Wednesday, April 2, 2014

WSO2 ESB : Huge File Processing inside VFS Listner using Smooks Mediator

You can use WSO2 ESB for processing large files (in GBs ) using VFS transport while Smooks mediator can be used inside VFS listener to read records from the files and route it to a destination queue , database or flat file for further processing rather than loading full file content into the proxy payload.


Further to this concept, below example will show you how to process large file for reading millions of CSV records and route it to the JMS Queue for further processing. The steps will help you to directly copy and paste the files into the specific folders for deploying the services , however you can create same configuration from ESB console rather than directly copying to the deployment folders.

Step 1: Download and install WSO2 ESB


Step 2: Enable VFS transport on ESB and enable JMS transport.

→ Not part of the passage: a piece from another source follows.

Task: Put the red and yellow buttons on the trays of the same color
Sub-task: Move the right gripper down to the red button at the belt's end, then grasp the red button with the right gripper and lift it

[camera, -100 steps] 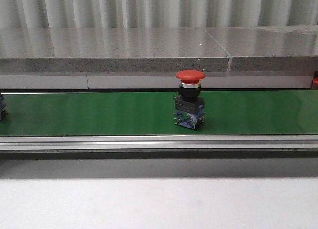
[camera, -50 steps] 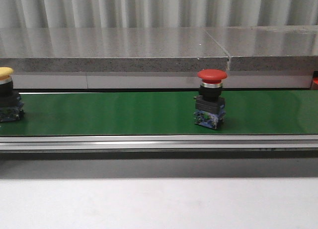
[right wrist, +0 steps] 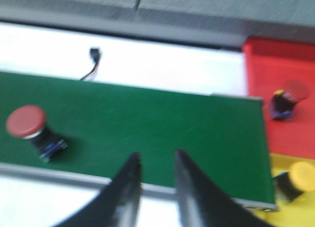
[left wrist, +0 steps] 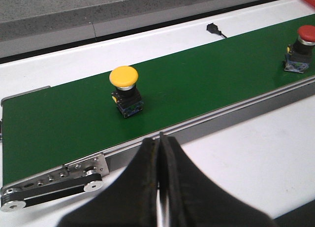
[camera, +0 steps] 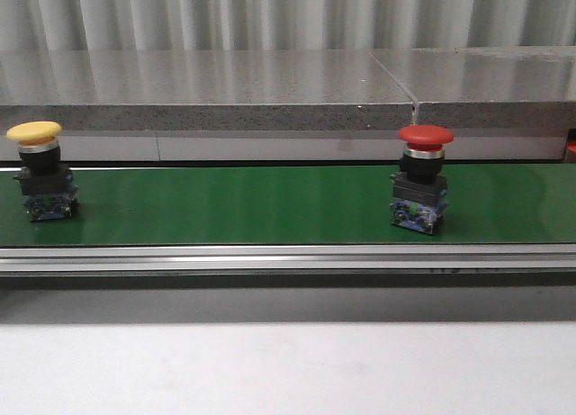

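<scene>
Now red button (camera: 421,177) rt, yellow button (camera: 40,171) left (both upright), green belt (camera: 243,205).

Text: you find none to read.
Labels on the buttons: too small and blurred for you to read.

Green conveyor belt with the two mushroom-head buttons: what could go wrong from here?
1. The red mushroom-head button rides the green conveyor belt unheld; the right gripper is open and off it, so a late grab could miss.
2. The left gripper is shut, short of the yellow mushroom-head button; it must open first.
3. The red tray and yellow tray each already hold a button, so collisions are possible.
</scene>
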`<state>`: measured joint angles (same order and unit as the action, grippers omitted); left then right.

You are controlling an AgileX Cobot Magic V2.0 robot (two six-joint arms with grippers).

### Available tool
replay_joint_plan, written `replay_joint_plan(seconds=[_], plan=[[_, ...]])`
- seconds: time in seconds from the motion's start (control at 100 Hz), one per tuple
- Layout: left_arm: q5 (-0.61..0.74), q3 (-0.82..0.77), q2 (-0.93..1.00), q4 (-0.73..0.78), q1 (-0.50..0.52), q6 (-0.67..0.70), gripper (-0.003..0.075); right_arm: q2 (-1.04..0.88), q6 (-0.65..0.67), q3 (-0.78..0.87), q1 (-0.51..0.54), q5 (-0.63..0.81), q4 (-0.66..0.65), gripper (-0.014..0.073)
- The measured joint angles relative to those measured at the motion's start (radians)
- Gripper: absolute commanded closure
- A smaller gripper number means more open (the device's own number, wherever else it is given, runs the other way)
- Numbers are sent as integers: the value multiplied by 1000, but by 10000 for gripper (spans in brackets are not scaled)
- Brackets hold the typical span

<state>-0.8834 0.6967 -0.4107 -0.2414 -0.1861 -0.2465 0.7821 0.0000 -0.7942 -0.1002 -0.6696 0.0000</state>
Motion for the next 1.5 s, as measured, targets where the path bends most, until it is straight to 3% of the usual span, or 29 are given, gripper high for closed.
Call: replay_joint_plan(seconds=[0.06,0.13,0.48,0.7,0.9,0.98,1.2,1.5], plan=[[0,0,0,0,0,0,741,53,0,-46,-30,-52,8,-3],[0,0,0,0,0,0,741,122,0,-94,-62,-108,19,-64],[0,0,0,0,0,0,741,455,-68,-298,-160,-301,115,-60],[-2,0,0,0,0,0,741,600,-121,-351,-162,-309,142,-60],[-2,0,0,0,0,0,741,686,-130,-353,-162,-230,144,-57],[-2,0,0,0,0,0,741,714,-132,-354,-162,-208,144,-8],[-2,0,0,0,0,0,741,758,-134,-355,-162,-186,144,294],[-2,0,0,0,0,0,741,727,-130,-359,-134,-174,144,305]])
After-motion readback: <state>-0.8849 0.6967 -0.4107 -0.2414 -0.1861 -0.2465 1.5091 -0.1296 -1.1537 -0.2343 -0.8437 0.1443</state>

  • Uncomment the below two lines from /<WSO2_ESB>/repository/conf/axis2/axis2.xml


<transportSender name="vfs" class="org.apache.synapse.transport.vfs.VFSTransportSender"/>
<transportReceiver name="vfs" class="org.apache.synapse.transport.vfs.VFSTransportListener"/>



Step 3: Add the smooks configuration

  • Copy smook-config-mapping.xml file to the <WSO2_ESB>/repository/resources/smooks/
smook-config-mapping.xml

<smooks-resource-list xmlns="http://www.milyn.org/xsd/smooks-1.1.xsd"
xmlns:csv="http://www.milyn.org/xsd/smooks/csv-1.1.xsd"
xmlns:jms="http://www.milyn.org/xsd/smooks/jms-routing-1.2.xsd"
xmlns:ftl="http://www.milyn.org/xsd/smooks/freemarker-1.1.xsd">

<params>
<param name="stream.filter.type">SAX</param>
<param name="stream.filter.readerPoolSize">100</param>
</params>

<csv:reader fields="firstname,lastname,gender,age,country" separator="," quote="'" skipLines="1" />

<resource-config selector="csv-record">
<resource>org.milyn.delivery.DomModelCreator</resource>
</resource-config>

<ftl:freemarker applyOnElement="csv-record">
<ftl:template>/repository/resources/smooks/csv_record_as_xml.ftl</ftl:template>
<ftl:use>
<ftl:bindTo id="csv_record_as_xml"/>
</ftl:use>
</ftl:freemarker>

<jms:router routeOnElement="csv-record" beanId="csv_record_as_xml" destination="TestQueue">
<jms:message>
<!-- Need to use special FreeMarker variable ".vars" -->
<jms:correlationIdPattern>${.vars["csv-record"].age}</jms:correlationIdPattern>
</jms:message>
<jms:jndi properties="/repository/resources/smooks/activemq.sr.jndi.properties" />
<jms:highWaterMark mark="10000000"/>
</jms:router>
</smooks-resource-list>



  • To add the config key in local entries , please copy smook_config.xml <WSO2-ESB>/repository/deployment/server/synapse-configs/default/local-entries

smook_config.xml

<?xml version="1.0" encoding="UTF-8"?>
<localEntry xmlns="http://ws.apache.org/ns/synapse"
key="smook_config"
src="file:repository/resources/smooks/smooks-config-mapping.xml">
<description/>
</localEntry>




Step 4: Add JMS configuration and FTL template which used by smook mediator to split the message and make out put format.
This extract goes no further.